The failure is very sensitive to minor changes to the source code. If I add the following simple check of the value of pfl->u.r.dtor then there are no bus errors in over 2500 seconds.
diff --git a/modules/database/src/ioc/db/dbEvent.c b/modules/database/src/ioc/db/dbEvent.c
index 9fcc1ee..7b9970d 100644
--- a/modules/database/src/ioc/db/dbEvent.c
+++ b/modules/database/src/ioc/db/dbEvent.c
@@ -1199,7 +1199,12 @@ void db_delete_field_log (db_field_log *pfl)
{
if (pfl) {
/* Free field if reference type field log and dtor is set */
- if (pfl->type == dbfl_type_ref && pfl->u.r.dtor) pfl->u.r.dtor(pfl);
+ if (pfl->type == dbfl_type_ref && pfl->u.r.dtor) {
+ if ((pfl->u.r.dtor >= (dbfl_freeFunc *)0x80000000) && (pfl->u.r.dtor <= (dbfl_freeFunc *)0xBFFFFFFF)) {
+ printf("db_delete_field_log pfl->u.r.dtor is in A32 address space %p\n", pfl->u.r.dtor);
+ }
+ pfl->u.r.dtor(pfl);
+ }
/* Free the field log chunk */
freeListFree(dbevFieldLogFreeList, pfl);
}
If I then comment out those lines like this then I get a bus error in less than 20 seconds.

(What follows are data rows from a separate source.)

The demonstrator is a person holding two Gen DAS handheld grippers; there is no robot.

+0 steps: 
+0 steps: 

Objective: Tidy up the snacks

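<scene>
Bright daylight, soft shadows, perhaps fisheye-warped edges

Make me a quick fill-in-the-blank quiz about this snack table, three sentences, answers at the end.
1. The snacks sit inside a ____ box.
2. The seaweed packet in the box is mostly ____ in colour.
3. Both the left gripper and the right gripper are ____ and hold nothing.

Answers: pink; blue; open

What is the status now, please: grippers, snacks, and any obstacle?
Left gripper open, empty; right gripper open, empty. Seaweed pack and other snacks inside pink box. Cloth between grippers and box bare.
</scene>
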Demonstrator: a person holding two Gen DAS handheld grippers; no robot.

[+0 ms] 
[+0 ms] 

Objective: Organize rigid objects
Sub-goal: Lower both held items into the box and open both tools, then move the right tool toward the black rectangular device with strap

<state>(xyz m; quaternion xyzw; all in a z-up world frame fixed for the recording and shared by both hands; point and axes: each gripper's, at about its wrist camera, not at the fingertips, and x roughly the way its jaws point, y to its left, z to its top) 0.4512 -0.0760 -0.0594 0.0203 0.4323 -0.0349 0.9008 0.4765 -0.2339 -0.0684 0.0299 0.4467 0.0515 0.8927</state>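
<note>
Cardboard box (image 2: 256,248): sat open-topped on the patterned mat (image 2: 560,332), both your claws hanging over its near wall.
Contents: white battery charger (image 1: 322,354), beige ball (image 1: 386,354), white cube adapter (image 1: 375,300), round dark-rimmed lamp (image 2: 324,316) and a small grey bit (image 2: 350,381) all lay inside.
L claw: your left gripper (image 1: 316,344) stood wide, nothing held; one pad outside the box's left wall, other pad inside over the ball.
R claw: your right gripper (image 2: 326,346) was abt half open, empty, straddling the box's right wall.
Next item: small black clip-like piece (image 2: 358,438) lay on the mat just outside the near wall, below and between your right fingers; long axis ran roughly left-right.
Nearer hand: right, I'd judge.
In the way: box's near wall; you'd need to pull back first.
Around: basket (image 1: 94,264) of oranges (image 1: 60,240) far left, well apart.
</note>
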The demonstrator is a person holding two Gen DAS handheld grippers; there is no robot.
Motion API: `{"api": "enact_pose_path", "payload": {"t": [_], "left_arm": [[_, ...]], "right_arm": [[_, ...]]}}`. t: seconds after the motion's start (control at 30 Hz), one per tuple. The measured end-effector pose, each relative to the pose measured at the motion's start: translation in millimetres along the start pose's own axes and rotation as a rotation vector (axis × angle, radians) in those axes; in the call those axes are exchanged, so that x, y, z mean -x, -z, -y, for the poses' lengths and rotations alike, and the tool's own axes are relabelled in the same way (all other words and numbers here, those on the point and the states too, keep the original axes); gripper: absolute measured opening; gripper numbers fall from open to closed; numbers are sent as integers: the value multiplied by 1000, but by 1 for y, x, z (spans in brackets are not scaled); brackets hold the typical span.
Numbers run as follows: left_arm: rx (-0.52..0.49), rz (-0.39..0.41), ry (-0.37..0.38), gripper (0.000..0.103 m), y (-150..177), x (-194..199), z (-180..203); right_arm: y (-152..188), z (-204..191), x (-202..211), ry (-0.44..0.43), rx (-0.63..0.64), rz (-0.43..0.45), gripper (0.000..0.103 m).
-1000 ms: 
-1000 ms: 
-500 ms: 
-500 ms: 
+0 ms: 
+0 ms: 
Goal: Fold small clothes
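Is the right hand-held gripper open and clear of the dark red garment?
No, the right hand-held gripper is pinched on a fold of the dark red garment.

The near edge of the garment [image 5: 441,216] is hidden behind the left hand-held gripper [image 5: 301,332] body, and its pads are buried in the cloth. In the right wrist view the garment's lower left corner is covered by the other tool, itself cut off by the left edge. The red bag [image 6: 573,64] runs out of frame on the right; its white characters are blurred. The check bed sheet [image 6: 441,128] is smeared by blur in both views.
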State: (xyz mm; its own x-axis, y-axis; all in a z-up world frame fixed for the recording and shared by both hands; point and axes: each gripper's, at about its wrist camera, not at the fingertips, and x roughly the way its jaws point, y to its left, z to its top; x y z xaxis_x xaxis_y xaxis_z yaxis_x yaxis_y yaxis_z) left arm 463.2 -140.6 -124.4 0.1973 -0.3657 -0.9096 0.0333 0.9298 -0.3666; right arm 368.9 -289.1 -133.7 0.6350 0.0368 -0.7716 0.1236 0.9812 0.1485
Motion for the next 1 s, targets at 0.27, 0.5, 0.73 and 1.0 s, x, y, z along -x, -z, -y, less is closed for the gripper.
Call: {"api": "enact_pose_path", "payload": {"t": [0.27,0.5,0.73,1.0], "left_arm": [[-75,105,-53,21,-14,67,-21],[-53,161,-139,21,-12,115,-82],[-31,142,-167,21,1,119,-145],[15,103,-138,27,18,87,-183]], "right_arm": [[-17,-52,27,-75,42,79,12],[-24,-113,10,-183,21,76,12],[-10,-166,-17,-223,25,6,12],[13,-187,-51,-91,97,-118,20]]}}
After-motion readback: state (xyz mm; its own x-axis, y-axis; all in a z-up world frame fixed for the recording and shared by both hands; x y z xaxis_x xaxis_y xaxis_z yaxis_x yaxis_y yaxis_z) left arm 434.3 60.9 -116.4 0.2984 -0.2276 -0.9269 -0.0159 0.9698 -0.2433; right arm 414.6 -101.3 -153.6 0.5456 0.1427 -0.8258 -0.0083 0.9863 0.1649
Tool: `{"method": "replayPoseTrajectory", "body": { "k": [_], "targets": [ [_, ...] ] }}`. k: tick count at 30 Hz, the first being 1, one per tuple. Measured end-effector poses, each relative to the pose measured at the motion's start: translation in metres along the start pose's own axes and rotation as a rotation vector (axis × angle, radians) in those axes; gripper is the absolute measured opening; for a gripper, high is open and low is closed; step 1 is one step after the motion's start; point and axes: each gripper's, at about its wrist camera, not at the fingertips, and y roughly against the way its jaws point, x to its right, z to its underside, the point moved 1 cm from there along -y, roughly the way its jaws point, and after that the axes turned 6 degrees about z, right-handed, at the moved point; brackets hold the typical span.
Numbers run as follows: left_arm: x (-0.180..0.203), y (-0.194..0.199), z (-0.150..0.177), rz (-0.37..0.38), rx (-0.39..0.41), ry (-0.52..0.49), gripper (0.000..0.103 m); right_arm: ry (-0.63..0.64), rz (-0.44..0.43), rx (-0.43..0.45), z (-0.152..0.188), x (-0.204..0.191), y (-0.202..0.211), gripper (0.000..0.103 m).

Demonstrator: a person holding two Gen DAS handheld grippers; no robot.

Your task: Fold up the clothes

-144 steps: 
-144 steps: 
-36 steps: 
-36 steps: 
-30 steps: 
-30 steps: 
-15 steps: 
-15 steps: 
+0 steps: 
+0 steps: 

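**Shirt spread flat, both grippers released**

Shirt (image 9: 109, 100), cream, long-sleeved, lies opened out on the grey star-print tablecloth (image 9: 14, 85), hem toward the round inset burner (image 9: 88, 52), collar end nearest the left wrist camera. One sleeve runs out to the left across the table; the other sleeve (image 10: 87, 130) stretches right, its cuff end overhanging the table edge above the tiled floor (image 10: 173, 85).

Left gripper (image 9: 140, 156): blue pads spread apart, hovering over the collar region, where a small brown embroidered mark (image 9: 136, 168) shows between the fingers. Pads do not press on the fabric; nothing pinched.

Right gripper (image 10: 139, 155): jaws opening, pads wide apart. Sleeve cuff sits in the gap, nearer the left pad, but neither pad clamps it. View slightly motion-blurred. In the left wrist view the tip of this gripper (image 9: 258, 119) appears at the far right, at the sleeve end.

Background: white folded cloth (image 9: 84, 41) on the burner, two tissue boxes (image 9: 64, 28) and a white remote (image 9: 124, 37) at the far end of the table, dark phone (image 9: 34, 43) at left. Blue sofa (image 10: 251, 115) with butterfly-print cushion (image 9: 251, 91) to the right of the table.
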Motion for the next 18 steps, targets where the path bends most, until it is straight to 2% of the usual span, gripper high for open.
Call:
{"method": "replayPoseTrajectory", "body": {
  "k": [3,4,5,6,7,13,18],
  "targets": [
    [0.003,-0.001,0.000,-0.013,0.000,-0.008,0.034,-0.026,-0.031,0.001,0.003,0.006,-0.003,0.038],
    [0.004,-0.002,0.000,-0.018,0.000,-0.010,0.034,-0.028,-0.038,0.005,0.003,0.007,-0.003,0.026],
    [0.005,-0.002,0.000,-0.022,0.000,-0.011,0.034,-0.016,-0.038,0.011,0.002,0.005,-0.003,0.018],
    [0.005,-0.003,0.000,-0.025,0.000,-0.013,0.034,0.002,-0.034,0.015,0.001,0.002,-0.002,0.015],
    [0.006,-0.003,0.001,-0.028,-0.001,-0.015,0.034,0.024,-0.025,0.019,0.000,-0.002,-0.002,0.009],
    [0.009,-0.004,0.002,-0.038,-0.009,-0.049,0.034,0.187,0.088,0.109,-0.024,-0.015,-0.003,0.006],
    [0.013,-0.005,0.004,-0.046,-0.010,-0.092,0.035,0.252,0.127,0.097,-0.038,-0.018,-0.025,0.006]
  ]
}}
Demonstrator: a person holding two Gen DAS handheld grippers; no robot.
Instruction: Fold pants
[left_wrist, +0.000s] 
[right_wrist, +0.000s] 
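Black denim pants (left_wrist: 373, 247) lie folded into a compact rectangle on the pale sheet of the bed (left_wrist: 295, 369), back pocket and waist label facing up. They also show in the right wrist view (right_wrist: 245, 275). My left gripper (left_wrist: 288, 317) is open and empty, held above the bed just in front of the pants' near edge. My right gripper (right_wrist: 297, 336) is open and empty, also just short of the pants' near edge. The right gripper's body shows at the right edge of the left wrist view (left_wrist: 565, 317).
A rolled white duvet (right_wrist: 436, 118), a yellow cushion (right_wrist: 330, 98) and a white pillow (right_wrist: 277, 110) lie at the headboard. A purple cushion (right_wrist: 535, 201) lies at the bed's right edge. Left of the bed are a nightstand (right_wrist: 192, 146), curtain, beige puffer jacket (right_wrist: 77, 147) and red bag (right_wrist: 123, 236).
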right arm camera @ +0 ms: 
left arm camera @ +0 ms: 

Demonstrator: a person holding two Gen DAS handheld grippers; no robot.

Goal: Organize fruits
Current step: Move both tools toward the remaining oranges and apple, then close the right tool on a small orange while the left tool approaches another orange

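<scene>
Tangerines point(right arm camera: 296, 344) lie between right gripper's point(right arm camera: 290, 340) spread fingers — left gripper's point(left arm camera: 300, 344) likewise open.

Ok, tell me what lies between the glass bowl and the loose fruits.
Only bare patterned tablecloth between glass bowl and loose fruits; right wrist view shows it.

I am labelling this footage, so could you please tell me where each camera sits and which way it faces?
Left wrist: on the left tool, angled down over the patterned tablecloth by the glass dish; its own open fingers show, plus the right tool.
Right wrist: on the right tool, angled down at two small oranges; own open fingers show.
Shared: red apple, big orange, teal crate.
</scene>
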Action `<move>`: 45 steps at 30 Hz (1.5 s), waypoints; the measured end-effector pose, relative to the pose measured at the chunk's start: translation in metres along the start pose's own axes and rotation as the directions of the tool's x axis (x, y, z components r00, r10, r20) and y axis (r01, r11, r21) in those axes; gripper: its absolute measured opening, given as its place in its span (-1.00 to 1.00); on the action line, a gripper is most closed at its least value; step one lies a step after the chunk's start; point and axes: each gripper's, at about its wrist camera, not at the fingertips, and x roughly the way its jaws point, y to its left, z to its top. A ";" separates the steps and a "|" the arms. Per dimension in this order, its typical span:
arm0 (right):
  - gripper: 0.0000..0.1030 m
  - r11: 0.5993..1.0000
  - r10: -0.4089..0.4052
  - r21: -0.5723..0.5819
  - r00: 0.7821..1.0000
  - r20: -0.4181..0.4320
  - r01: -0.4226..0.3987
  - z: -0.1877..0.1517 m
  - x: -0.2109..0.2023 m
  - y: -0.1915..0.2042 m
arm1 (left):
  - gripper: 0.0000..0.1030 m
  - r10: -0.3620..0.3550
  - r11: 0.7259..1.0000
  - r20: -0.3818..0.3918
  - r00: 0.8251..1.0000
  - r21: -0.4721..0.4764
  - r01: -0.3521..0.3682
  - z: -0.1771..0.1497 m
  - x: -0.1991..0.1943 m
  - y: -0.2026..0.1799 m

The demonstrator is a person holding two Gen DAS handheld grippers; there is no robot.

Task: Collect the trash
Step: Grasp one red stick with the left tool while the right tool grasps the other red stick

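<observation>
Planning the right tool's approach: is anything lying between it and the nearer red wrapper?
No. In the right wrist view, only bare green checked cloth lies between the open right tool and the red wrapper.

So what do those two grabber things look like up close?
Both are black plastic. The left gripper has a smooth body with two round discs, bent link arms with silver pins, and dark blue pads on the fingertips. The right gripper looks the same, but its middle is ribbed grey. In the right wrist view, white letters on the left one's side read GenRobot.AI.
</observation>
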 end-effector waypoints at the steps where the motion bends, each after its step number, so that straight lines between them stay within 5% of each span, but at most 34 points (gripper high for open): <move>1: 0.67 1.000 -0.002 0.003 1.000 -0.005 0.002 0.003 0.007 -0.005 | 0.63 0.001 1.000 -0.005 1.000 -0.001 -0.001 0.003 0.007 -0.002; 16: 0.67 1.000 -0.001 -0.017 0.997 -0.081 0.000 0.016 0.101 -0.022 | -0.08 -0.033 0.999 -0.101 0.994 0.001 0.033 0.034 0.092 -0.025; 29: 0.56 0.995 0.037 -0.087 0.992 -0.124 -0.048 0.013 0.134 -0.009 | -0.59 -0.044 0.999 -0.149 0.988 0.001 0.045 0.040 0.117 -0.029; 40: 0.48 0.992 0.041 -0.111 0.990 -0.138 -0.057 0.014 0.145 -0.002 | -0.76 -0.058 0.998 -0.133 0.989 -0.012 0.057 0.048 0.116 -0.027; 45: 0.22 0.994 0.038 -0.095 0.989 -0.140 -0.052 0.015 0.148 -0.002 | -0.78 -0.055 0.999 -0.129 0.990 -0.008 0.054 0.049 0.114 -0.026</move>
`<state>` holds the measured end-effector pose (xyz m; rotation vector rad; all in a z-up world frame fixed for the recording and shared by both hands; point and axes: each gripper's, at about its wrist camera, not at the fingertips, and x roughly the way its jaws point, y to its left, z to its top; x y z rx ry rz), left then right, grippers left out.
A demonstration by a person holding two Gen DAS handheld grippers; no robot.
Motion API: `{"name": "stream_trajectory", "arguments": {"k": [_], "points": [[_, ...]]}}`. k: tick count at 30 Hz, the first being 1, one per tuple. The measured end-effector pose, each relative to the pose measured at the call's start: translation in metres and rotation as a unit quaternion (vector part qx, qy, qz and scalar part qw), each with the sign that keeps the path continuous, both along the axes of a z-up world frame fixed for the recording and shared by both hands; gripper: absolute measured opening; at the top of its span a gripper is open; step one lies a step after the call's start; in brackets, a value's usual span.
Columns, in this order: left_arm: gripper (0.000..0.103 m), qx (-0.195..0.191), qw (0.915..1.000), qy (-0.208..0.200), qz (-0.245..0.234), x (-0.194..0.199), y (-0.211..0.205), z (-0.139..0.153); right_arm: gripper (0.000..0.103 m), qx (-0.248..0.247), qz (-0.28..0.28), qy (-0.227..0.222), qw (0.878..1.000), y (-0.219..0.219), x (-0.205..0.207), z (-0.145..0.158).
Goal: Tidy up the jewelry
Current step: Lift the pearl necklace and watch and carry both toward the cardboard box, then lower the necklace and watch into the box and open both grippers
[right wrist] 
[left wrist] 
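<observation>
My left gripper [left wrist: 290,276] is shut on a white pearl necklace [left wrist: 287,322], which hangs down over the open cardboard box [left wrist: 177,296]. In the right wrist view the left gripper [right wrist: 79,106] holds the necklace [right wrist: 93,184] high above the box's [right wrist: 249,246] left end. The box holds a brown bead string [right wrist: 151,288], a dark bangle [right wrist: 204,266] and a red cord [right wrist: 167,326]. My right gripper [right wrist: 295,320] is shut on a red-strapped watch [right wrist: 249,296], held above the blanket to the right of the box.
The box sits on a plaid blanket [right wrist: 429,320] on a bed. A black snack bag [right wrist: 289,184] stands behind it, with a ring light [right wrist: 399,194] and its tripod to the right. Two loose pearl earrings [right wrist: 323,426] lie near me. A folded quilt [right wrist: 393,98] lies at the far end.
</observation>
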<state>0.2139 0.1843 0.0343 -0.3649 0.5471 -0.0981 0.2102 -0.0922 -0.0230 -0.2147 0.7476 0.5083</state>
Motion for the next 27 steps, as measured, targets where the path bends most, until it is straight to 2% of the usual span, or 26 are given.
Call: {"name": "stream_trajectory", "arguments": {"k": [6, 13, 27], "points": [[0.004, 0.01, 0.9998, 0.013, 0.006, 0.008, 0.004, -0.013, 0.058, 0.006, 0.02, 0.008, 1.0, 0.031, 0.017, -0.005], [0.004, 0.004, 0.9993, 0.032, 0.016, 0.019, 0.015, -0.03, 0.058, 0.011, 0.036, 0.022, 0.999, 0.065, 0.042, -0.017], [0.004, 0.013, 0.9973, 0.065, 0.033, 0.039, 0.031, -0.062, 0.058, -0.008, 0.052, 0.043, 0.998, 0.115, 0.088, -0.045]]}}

corvette:local/epics-devel/base-7.0.6>git diff modules
diff --git a/modules/database/src/ioc/db/dbEvent.c b/modules/database/src/ioc/db/dbEvent.c
index 9fcc1ee..6addadc 100644
--- a/modules/database/src/ioc/db/dbEvent.c
+++ b/modules/database/src/ioc/db/dbEvent.c
@@ -1199,7 +1199,12 @@ void db_delete_field_log (db_field_log *pfl)
{
if (pfl) {
/* Free field if reference type field log and dtor is set */
- if (pfl->type == dbfl_type_ref && pfl->u.r.dtor) pfl->u.r.dtor(pfl);
+ if (pfl->type == dbfl_type_ref && pfl->u.r.dtor) {
+// if ((pfl->u.r.dtor >= (dbfl_freeFunc *)0x80000000) && (pfl->u.r.dtor <= (dbfl_freeFunc *)0xBFFFFFFF)) {
+// printf("db_delete_field_log pfl->u.r.dtor is in A32 address space %p\n", pfl->u.r.dtor);
+// }
+ pfl->u.r.dtor(pfl);
+ }
/* Free the field log chunk */
freeListFree(dbevFieldLogFreeList, pfl);
}
Mark
From: Hartman, Steven <hartmansm at ornl.gov>
Sent: Thursday, June 9, 2022 12:56 PM
To: Mark Rivers <rivers at cars.uchicago.edu>
Cc: Till Straumann <till.straumann at psi.ch>; tech-talk at aps.anl.gov
Subject: Re: [EXTERNAL] Bus errors accessing VME with base 7.0.6.1 and latest synApps modules
On Jun 9, 2022, at 12:05 PM, Mark Rivers via Tech-talk <tech-talk at aps.anl.gov> wrote:
I am now convinced that the A32 addresses which generate VME bus errs are in fact the double values that are written to the ao records.
And this number shows up in the floating point register for the terminated task as FR0 . . .
VME Bus Error accessing A32: 0xbfe26ed0
...
fr0 = -0.576028
0xbfe26ed000000000 = -5.7602691650390620e-1
VME Bus Error accessing A32: 0xbffffffc
...
fr0 = -2
0xbffffffc00000000 = -1.9999961853027344
Still the big question as to where this is being treated as an address.